### TASK DIRECTIONS
Return all the lines below exactly as written. Drop every picture.

(DATASET EXCERPT Opens)

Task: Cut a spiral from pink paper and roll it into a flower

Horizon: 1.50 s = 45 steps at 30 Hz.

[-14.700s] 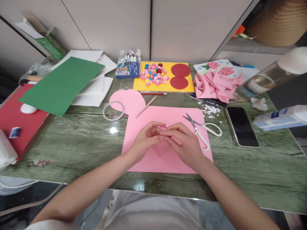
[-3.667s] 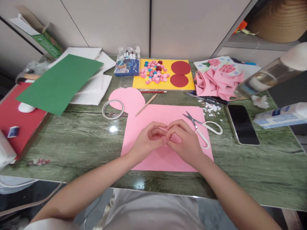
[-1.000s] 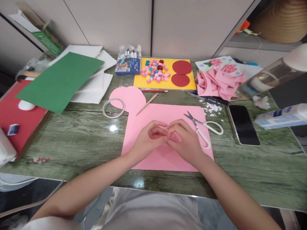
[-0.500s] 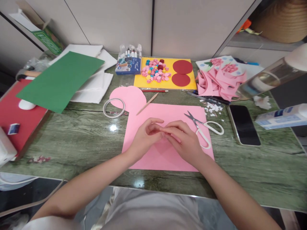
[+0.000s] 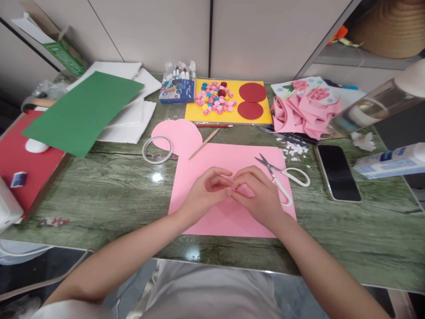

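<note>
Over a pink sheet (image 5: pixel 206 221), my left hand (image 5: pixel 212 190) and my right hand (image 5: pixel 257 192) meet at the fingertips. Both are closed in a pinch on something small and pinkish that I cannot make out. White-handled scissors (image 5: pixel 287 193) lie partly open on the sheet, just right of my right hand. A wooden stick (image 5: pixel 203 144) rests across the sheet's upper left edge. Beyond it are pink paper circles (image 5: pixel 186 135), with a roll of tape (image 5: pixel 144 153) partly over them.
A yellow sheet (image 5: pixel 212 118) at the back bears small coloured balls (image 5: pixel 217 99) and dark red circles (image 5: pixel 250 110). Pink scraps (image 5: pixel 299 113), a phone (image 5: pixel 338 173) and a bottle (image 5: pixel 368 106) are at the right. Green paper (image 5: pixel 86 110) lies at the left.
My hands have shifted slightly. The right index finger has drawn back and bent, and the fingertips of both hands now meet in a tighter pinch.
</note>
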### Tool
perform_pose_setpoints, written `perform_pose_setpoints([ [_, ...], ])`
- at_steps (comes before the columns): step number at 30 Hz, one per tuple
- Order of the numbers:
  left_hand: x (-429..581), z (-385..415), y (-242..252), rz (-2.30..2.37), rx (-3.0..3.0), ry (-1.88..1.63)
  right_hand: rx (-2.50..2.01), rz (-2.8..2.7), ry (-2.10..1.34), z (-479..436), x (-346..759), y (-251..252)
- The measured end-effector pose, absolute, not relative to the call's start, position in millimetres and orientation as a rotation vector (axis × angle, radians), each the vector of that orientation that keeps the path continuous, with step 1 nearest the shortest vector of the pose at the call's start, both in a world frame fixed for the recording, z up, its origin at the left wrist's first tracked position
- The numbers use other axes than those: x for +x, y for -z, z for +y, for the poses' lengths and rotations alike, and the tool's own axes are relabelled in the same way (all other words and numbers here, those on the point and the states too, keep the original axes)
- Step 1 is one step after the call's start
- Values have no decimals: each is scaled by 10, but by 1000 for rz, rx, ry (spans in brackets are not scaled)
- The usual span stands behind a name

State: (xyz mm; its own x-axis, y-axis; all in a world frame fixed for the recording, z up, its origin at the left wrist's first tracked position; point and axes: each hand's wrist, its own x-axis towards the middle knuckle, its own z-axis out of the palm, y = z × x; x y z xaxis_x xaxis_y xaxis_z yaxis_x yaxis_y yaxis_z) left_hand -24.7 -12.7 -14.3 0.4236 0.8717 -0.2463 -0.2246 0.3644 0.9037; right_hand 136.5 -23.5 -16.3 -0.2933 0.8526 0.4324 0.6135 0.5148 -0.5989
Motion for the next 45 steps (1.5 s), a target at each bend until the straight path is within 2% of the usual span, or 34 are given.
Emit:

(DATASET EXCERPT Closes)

### OUTPUT OF THE TASK
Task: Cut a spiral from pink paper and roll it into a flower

Horizon: 1.50 s = 45 steps at 30 Hz.

[-14.700s] 
[-3.667s] 
[-1.000s] 
[-0.500s] 
[+0.000s] 

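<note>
Over a pink sheet (image 5: pixel 206 221), my left hand (image 5: pixel 212 190) and my right hand (image 5: pixel 257 192) meet at the fingertips. Both are closed in a pinch on something small and pinkish that I cannot make out. White-handled scissors (image 5: pixel 287 193) lie partly open on the sheet, just right of my right hand. A wooden stick (image 5: pixel 203 144) rests across the sheet's upper left edge. Beyond it are pink paper circles (image 5: pixel 186 135), with a roll of tape (image 5: pixel 144 153) partly over them.
A yellow sheet (image 5: pixel 212 118) at the back bears small coloured balls (image 5: pixel 217 99) and dark red circles (image 5: pixel 250 110). Pink scraps (image 5: pixel 299 113), a phone (image 5: pixel 338 173) and a bottle (image 5: pixel 368 106) are at the right. Green paper (image 5: pixel 86 110) lies at the left.
My hands have shifted slightly. The right index finger has drawn back and bent, and the fingertips of both hands now meet in a tighter pinch.
</note>
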### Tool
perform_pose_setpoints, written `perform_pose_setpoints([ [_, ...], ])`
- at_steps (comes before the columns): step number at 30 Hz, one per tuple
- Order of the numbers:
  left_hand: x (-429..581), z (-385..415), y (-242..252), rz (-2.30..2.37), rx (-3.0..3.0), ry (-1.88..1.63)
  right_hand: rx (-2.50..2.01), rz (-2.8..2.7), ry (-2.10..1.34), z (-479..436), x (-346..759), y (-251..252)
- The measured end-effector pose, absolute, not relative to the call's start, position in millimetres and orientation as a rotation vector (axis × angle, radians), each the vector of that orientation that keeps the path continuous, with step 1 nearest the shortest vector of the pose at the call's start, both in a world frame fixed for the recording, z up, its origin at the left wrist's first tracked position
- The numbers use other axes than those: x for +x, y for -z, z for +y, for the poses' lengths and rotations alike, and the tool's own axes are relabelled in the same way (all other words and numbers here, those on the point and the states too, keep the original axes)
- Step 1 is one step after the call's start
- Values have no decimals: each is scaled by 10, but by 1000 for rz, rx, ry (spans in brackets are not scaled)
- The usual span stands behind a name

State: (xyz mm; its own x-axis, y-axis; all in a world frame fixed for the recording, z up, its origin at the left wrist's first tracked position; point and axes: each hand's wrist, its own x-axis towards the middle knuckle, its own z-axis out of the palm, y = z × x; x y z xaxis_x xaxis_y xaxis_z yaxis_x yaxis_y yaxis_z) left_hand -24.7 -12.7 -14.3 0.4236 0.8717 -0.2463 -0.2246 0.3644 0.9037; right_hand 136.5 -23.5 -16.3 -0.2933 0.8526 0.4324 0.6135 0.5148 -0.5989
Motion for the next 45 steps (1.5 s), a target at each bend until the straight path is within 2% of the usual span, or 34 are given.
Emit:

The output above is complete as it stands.